1. 「紫雲膏」とは?

塗り薬の『紫雲膏』は、江戸時代の外科医、華岡青洲(はなおか せいしゅう 1760 - 1835)によって考案されたものです。
この薬は、生薬の「紫根」(シコン)および「当帰」(トウキ)等が配合され、怪我や皮膚病に幅広い薬効を有した為、その後広く用いられるようになりました。
現代でもこの薬は火傷(やけど)の薬として有名であり、「紫根」から来るその濃い紫色と、ゴマ油等の成分から来る独特の油臭から、ご存知の方も多いことと思います。
生薬成分のうち「紫根」は、皮下の毒素を解除し(解毒)又はそれを体表に排泄(透泄)するという作用を持ちます。

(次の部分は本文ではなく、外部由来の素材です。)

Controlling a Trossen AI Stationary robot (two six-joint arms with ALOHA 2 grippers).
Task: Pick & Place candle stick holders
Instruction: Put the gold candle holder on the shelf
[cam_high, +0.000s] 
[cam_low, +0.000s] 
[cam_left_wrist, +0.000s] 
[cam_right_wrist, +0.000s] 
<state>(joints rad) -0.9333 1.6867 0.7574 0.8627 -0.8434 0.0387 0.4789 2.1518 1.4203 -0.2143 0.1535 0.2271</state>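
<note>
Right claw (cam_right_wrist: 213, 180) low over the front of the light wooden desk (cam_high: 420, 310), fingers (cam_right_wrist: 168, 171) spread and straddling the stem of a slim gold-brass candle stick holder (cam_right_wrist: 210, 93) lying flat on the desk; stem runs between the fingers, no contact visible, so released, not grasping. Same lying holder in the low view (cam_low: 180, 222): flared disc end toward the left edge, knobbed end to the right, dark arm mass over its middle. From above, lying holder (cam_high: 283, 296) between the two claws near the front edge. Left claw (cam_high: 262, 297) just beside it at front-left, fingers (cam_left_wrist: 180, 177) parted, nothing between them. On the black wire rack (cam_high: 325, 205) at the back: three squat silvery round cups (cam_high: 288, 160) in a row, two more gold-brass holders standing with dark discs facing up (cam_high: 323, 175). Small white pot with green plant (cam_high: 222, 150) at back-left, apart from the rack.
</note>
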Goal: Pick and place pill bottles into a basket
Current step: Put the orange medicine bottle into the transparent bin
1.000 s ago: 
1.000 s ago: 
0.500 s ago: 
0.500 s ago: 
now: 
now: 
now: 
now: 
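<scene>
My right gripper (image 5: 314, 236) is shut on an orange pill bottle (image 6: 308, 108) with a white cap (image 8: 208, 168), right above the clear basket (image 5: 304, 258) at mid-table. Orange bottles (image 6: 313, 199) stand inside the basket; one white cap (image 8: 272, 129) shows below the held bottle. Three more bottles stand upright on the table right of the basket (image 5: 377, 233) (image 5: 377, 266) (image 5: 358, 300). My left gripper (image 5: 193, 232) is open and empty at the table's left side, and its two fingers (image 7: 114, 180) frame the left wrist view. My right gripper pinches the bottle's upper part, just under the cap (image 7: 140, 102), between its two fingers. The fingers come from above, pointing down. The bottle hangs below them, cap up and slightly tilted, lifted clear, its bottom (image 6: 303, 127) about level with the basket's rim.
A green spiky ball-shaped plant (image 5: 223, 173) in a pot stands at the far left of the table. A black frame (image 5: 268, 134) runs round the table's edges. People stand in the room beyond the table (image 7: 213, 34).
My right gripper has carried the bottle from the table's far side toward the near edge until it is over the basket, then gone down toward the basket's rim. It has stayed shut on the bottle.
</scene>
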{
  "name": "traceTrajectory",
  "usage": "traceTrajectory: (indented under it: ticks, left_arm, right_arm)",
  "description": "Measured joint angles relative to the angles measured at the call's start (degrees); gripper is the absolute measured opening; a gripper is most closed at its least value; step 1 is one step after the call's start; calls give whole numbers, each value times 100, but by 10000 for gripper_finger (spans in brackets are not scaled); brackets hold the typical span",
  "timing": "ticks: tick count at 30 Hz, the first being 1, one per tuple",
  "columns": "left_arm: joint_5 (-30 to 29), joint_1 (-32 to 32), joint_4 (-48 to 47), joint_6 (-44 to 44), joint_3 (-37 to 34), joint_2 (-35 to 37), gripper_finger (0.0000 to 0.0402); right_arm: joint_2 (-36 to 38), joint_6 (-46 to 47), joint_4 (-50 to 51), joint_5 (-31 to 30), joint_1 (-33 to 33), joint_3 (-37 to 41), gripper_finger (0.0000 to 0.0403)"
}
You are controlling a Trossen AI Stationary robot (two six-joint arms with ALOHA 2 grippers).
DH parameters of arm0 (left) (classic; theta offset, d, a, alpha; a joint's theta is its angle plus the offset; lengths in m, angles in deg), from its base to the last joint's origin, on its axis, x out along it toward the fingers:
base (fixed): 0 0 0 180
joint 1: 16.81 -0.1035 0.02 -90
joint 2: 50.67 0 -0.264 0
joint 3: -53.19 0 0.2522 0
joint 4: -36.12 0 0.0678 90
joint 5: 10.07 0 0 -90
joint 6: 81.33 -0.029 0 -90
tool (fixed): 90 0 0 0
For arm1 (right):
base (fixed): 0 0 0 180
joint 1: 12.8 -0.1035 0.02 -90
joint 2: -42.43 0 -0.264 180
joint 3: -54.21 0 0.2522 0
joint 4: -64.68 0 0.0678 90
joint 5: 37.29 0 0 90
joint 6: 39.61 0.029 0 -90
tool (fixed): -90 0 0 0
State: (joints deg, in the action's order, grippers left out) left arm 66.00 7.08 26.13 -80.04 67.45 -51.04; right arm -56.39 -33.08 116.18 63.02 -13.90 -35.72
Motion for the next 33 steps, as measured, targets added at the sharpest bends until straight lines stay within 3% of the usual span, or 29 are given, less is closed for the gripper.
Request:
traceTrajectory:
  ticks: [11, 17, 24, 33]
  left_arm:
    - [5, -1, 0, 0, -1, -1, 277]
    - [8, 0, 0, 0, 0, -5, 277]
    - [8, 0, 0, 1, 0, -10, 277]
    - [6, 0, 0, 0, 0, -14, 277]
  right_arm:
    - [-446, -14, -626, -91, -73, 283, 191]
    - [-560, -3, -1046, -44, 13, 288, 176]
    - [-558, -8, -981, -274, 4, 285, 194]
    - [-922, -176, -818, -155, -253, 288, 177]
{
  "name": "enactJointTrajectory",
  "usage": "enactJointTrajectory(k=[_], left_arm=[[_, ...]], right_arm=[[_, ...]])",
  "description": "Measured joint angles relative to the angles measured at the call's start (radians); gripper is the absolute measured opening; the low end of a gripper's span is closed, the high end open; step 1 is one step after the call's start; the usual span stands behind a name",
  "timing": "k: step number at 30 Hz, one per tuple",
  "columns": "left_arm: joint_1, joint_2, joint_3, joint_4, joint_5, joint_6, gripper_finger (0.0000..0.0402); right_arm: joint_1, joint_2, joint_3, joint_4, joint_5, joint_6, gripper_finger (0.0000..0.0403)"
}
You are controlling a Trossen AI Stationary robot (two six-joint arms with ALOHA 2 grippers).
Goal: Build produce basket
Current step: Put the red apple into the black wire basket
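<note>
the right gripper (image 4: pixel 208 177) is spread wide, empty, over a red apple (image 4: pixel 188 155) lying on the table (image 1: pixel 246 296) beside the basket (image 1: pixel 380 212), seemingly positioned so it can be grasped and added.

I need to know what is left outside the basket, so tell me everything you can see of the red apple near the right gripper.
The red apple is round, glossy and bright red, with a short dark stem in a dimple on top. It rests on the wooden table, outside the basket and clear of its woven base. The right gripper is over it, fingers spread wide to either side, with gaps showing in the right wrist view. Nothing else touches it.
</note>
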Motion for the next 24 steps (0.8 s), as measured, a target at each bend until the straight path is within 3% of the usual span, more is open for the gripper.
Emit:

このことは、「紫根」が現代医学的に見て抗菌、抗ウィルス作用を持つという事とも関連します。
更に「紫根」は皮下における血液の過剰な熱を冷ます(涼血)とともに、その流れを改善する(活血)作用を持ちます。
また、生薬成分のうち「当帰」も、血流を改善し、痛みを鎮め、皮下の気の巡りを改善する事により、肉芽形成を促進する作用を持ちます。
これ等の事から『紫雲膏』が、火傷(やけど)にはもってこいのお薬である事もうなづけます。

▲TOP

2. 火傷の治療薬として

大塚敬節先生(おおつかけいせつ ・ 日本の漢方医療に多くの功績を残した治療家)の著作、『漢方診療三十年』にも、火傷にたいする『紫雲膏』の効力が記されています。
以下はその抜粋です。
「(前略)ある日私の家の家政婦がマッチをすったところ、それが箱に燃え移った。ところが、その箱が徳用の大箱であったので、頭髪に燃え移り頭髪が燃えながら顔に垂れ下がってきた。そのため顔いっぱいの火傷になった。私はその時診察室にいたが、叫び声をききつけて、すぐ紫雲膏を塗り救逆湯を飲ませた。
すると、痛みが20分くらいで取れ、ぜんぜん痕がつかないできれいに治ってしまった。
その後のことであった。某家に往診して応接室で談話中、台所のほうでけたたましい女の声がした。何事が起こったのかと耳をそばだててみると、その家の娘さんが、テンプラをあげていて火傷をしたらしいのである。油が顔や手に飛び散って赤くなっている。
私は、往診かばんの中に入れてあった紫雲膏を取り出して火傷を受けた部分に塗っておいて帰った。
ところがこれは大変良く効いて、少しも痛まず痕にもならないで治ったといって感謝された。(後略)」(以上抜粋)
 
このように『紫雲膏』は優れた火傷の薬と言えます。

▲TOP

3. 火傷以外の用途も広く

ところで、『紫雲膏』の瓶には、定められた効能・効果として以下のように記載されています。
=> 「ひび・あかぎれ・しもやけ・魚の目・あせも・ただれ・外傷・火傷・痔核による疼痛、肛門裂傷、かぶれ」
 
例えば、ひびの場合には、割れた部位に『紫雲膏』を塗り込んで絆創膏を当てて置くだけです。
口の端のただれ(口角炎)や赤ちゃんのおむつかぶれなどにも紫雲膏は口中に入っても無害ですので安心です。
便秘などによる肛門裂傷には、副作用の心配なく手軽に用いる事が出来、速やかな改善が見られます。
ひどいあせもであっても、『紫雲膏』を塗れば即座にヒリヒリ感が改善されるとともに、半日程度でかなりの改善がみられます。
 
一方、上記のように『紫雲膏』は火傷に効果的なお薬ですから、ひどい日焼けをした場合にも用いられています。『紫雲膏』の基本的な作用を考えれば、このような応用は他にもさまざまに利くと言えます。
例えば、肉芽形成促進作用から褥創(床ずれ)に、又その保湿作用や血流改善作用から指掌角皮症などに、抗炎症作用や皮膚保護用から虫刺されといった具合に応用されます。
 
『紫雲膏』はこのように家庭の常備薬としても大変重宝し、長期常温保管しても傷まず、必要な時に手軽に用いる事が出来るものです。
 
『紫雲膏』はゴマ油等による独特の臭いにより敬遠される向きもありますが、上記のように、他では得難い利点も多々持っています。忘れる事なく使い続け、後世に引き継ぎたいものですね。